What the task asks: Look below for the line holding "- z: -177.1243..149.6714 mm" and the line holding "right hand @". Repeat those two and everything between, exactly.

Task input:

━━━━━━━━

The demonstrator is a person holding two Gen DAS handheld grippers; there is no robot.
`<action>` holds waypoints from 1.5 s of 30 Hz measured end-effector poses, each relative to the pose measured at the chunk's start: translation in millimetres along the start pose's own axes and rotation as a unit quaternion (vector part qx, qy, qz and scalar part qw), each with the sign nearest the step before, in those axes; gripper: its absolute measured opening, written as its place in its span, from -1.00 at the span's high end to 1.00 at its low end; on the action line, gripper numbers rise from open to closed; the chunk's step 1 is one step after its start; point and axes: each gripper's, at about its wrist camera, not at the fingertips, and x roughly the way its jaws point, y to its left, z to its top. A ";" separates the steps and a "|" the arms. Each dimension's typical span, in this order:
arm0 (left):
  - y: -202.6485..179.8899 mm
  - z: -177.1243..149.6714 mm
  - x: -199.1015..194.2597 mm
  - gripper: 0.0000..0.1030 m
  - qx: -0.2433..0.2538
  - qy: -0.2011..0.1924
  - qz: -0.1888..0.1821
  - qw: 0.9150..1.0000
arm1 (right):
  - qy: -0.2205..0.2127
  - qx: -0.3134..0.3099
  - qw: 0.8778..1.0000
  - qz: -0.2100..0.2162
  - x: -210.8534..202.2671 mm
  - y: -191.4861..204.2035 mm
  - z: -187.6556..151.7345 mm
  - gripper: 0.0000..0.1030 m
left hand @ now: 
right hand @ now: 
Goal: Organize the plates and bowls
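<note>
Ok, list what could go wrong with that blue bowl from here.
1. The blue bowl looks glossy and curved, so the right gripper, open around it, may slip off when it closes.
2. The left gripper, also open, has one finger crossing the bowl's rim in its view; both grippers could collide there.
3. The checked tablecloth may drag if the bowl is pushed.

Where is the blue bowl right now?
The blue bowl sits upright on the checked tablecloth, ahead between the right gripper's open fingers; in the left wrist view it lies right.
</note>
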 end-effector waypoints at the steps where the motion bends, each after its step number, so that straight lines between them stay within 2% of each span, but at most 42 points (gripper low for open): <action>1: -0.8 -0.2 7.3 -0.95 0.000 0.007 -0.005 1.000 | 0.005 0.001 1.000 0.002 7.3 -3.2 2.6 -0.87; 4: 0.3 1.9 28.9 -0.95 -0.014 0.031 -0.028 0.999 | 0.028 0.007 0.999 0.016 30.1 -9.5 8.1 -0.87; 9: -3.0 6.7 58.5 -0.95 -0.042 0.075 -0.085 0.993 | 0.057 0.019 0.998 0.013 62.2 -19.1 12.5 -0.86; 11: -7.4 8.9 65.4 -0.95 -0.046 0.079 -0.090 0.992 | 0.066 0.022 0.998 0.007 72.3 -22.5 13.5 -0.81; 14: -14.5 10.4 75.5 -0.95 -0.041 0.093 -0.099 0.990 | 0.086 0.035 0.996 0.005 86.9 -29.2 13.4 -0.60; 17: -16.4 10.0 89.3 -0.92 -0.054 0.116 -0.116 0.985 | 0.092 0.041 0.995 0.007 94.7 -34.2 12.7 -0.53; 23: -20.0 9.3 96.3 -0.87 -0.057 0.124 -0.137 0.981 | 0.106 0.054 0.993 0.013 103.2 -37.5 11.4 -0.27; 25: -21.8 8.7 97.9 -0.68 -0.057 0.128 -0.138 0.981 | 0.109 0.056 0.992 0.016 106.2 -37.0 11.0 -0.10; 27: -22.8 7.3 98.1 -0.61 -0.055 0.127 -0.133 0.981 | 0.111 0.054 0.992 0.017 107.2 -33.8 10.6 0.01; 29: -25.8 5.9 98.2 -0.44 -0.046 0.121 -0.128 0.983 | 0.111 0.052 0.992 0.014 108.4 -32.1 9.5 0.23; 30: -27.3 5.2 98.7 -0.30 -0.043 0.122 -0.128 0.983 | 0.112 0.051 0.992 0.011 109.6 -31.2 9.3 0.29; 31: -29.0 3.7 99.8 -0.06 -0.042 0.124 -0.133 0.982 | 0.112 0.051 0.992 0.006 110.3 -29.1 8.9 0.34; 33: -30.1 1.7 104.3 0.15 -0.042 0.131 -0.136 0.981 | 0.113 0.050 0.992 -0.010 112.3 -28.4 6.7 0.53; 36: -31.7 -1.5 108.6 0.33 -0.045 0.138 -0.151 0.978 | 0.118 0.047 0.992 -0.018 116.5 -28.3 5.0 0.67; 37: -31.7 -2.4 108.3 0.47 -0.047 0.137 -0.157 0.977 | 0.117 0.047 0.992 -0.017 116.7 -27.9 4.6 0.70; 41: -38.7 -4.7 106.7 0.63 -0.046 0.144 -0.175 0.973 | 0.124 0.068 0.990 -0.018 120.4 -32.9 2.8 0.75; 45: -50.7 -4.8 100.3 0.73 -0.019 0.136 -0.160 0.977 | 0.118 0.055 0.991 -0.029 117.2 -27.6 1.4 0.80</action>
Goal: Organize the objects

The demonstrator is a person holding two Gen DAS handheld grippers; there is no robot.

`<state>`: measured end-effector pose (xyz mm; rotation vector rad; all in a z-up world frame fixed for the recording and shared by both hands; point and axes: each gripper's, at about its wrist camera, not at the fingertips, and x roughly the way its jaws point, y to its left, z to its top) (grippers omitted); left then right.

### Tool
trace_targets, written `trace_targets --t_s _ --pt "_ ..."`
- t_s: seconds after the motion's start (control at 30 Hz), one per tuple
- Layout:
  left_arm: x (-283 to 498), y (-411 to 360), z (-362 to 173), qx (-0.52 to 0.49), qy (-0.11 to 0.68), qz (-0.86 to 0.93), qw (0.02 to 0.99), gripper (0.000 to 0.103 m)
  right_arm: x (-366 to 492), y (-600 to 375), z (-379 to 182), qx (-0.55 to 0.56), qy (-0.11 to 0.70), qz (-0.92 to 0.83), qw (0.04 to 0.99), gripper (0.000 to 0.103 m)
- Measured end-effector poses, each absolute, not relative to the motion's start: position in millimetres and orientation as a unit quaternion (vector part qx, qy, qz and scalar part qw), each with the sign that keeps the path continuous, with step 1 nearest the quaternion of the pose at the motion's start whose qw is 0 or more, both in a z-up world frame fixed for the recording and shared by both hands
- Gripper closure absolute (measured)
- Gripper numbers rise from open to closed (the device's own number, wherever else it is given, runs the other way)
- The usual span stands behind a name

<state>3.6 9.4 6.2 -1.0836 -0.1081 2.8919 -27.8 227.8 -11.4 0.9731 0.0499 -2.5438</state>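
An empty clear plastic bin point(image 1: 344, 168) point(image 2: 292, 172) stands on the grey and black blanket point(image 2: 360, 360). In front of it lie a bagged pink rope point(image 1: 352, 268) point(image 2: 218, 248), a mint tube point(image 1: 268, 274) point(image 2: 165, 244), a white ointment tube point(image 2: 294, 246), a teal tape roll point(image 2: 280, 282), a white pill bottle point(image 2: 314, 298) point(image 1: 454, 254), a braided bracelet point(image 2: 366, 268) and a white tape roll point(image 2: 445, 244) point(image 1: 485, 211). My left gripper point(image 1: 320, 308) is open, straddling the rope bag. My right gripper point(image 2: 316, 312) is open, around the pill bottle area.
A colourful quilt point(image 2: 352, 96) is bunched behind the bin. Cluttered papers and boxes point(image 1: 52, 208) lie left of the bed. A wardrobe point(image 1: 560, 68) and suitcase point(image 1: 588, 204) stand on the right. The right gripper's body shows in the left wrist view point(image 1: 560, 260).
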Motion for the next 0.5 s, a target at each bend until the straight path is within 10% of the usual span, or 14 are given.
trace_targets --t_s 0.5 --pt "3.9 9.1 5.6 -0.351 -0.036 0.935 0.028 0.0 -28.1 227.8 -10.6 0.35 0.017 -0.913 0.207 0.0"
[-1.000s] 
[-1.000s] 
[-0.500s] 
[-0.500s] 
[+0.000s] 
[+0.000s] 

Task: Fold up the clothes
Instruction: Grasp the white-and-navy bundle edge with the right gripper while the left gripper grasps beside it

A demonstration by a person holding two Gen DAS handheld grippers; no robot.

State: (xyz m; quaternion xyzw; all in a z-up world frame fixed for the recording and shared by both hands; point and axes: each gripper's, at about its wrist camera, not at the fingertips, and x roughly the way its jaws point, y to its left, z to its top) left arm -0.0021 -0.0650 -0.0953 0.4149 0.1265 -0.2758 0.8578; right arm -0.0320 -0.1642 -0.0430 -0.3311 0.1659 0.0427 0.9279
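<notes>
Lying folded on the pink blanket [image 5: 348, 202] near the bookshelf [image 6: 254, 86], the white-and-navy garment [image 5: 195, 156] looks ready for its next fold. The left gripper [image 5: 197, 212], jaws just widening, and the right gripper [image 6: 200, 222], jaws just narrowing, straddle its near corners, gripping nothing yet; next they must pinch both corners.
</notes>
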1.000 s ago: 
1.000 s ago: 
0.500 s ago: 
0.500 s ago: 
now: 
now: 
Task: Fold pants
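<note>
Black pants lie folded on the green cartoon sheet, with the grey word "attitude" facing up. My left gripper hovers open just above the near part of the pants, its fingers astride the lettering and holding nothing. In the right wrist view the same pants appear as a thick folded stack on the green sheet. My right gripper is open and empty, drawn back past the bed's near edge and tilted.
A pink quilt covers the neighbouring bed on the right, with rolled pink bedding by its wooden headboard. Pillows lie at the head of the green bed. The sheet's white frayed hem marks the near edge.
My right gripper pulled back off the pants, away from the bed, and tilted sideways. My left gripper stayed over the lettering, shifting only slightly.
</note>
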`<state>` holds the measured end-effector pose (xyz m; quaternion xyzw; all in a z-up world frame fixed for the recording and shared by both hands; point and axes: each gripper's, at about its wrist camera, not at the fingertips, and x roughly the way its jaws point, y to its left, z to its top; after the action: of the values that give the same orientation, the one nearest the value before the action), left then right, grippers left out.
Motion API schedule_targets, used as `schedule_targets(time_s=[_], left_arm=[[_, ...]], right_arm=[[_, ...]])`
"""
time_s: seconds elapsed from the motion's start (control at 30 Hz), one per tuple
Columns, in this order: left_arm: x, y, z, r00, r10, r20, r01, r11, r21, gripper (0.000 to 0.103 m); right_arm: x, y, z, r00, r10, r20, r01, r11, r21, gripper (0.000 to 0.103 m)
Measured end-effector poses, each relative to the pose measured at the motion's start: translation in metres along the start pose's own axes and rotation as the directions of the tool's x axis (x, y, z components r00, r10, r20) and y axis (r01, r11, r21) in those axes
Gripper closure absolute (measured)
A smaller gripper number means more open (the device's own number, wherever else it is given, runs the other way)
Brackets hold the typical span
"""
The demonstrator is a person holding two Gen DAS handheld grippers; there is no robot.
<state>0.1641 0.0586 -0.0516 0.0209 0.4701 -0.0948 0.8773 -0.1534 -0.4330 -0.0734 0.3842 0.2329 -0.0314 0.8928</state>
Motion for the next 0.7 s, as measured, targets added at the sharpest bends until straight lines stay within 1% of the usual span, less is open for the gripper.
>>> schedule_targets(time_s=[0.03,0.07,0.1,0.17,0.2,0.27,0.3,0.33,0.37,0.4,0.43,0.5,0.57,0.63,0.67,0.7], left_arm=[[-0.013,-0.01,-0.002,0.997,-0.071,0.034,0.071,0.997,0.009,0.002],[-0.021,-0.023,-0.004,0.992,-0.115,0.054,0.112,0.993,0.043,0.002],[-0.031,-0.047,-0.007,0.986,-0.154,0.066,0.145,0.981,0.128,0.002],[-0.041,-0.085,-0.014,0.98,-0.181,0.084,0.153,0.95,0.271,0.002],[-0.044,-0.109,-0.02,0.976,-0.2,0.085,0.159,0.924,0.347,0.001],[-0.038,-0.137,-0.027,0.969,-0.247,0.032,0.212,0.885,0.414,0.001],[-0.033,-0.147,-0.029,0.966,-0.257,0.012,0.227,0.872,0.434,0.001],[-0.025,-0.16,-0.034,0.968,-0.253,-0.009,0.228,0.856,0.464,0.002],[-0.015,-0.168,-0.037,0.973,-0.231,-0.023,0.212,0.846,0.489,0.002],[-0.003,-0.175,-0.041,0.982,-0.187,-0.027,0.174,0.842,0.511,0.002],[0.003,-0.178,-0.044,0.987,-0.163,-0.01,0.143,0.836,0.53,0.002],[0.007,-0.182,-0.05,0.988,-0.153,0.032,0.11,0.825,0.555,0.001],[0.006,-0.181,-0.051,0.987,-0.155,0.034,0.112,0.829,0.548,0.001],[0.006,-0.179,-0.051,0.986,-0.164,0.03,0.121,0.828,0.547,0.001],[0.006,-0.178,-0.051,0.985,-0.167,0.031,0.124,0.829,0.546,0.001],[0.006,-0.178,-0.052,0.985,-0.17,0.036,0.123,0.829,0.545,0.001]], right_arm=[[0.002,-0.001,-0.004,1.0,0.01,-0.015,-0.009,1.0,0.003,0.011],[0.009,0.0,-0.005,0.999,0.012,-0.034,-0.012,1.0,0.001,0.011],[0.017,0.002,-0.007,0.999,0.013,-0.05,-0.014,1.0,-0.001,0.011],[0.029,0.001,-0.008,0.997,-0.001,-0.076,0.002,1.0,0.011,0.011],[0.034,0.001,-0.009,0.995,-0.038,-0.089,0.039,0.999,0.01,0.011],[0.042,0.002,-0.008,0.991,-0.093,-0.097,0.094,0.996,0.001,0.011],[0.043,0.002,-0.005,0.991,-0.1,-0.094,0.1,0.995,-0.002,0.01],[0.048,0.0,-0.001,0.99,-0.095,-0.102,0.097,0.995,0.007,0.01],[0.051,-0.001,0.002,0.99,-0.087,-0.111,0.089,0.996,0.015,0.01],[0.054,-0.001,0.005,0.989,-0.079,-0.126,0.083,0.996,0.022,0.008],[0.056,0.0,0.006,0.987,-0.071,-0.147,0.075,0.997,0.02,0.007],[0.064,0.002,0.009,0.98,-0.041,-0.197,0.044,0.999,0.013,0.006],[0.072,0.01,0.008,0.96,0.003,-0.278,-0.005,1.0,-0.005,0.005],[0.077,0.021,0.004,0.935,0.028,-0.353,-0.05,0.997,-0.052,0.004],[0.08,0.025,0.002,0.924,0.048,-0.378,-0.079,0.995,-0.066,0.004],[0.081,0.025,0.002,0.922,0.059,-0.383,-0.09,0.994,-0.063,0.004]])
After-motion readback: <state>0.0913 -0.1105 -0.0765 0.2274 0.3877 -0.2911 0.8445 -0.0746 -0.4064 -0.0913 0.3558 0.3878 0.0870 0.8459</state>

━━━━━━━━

Answer to the exercise:
  - z: -177.1243..149.6714 mm
  - x: -199.1015..194.2597 mm
  - gripper: 0.0000..0.1030 m
  - qx: -0.2433..0.2538
  - qy: -0.2011..0.1924
  - qz: -0.1888..0.1821
  - qw: 0.9150..1.0000
arm1 (right):
  - qy: -0.2205..0.2127
  - qx: -0.3134..0.3099
  - qw: 0.8778..1.0000
  - qz: -0.2100..0.2162
  - x: -210.8534..202.2671 mm
  - y: -191.4861..204.2035 mm
  - z: -187.6556..151.7345 mm
  - gripper: 0.0000..0.1030 m
left hand @ now: 
right hand @ now: 

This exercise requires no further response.